> _Exercise details_:
Give again exactly, and only, the lines between the line holding "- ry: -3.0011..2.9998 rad" and the end of the listing, both boundary lines included.

> _Stored data_:
*** Block opens ***

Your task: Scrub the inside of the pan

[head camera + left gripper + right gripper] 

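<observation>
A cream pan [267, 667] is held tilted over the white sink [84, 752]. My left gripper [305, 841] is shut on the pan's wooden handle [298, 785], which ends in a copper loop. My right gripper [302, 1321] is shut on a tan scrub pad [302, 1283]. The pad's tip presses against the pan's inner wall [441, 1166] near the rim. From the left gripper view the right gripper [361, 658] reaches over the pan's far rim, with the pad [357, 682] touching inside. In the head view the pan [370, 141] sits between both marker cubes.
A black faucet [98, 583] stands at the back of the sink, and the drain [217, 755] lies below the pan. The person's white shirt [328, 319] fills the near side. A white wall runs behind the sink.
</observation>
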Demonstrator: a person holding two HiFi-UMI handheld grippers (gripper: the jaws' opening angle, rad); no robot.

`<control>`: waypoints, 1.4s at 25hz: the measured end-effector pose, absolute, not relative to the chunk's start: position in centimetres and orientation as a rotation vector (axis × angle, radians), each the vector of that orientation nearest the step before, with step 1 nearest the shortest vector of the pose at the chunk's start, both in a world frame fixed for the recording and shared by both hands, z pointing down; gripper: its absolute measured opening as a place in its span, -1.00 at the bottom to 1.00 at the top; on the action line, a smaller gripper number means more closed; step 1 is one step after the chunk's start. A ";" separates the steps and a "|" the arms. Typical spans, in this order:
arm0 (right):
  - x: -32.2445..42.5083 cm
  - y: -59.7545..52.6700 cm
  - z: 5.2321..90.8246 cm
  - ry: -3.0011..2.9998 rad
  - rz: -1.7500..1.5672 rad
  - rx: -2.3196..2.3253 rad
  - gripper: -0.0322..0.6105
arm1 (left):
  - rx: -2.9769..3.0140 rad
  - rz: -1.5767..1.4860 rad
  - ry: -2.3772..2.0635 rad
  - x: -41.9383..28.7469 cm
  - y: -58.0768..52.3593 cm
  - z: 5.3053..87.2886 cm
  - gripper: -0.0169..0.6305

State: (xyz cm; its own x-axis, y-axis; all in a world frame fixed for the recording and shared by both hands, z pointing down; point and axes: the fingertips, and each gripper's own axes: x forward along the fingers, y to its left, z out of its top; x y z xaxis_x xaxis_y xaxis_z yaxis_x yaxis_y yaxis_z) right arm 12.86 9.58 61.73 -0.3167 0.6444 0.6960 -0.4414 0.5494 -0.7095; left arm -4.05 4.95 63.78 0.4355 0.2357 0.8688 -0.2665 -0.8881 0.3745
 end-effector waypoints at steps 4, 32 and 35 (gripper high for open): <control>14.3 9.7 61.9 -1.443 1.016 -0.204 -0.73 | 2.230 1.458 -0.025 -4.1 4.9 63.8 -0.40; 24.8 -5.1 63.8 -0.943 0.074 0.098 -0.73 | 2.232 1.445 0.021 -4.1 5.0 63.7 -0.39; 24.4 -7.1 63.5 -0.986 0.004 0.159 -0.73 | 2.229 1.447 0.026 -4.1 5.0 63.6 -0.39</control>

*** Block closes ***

> _Task output_:
  - ry: -3.0011..2.9998 rad
  - rz: -1.7500..1.5672 rad
  - rx: -2.3196..2.3253 rad
  - gripper: -0.0322..0.6105
arm1 (left):
  - rx: -2.9769..3.0140 rad
  - rz: -1.5767..1.4860 rad
  - ry: -2.3772..2.0635 rad
  - x: -41.9383..28.7469 cm
  - y: -58.0768..52.3593 cm
  - z: 5.3053..87.2886 cm
  - gripper: -0.0169..0.6305

State: (xyz cm; its own x-axis, y-axis; all in a world frame fixed for the recording and shared by both hands, z pointing down; point and axes: the fingertips, and each gripper's own axes: x forward along the fingers, y to its left, z out of its top; x y z xaxis_x xaxis_y xaxis_z yaxis_x yaxis_y yaxis_z) right arm 12.86 9.58 61.73 -0.3167 0.6444 0.6960 -0.4414 0.5494 -0.7095; left arm -4.05 4.95 63.78 0.4355 0.2357 0.8688 -0.2665 -0.8881 0.3745
 end-effector waypoints at steps 4, 32 and 35 (gripper high for open): <control>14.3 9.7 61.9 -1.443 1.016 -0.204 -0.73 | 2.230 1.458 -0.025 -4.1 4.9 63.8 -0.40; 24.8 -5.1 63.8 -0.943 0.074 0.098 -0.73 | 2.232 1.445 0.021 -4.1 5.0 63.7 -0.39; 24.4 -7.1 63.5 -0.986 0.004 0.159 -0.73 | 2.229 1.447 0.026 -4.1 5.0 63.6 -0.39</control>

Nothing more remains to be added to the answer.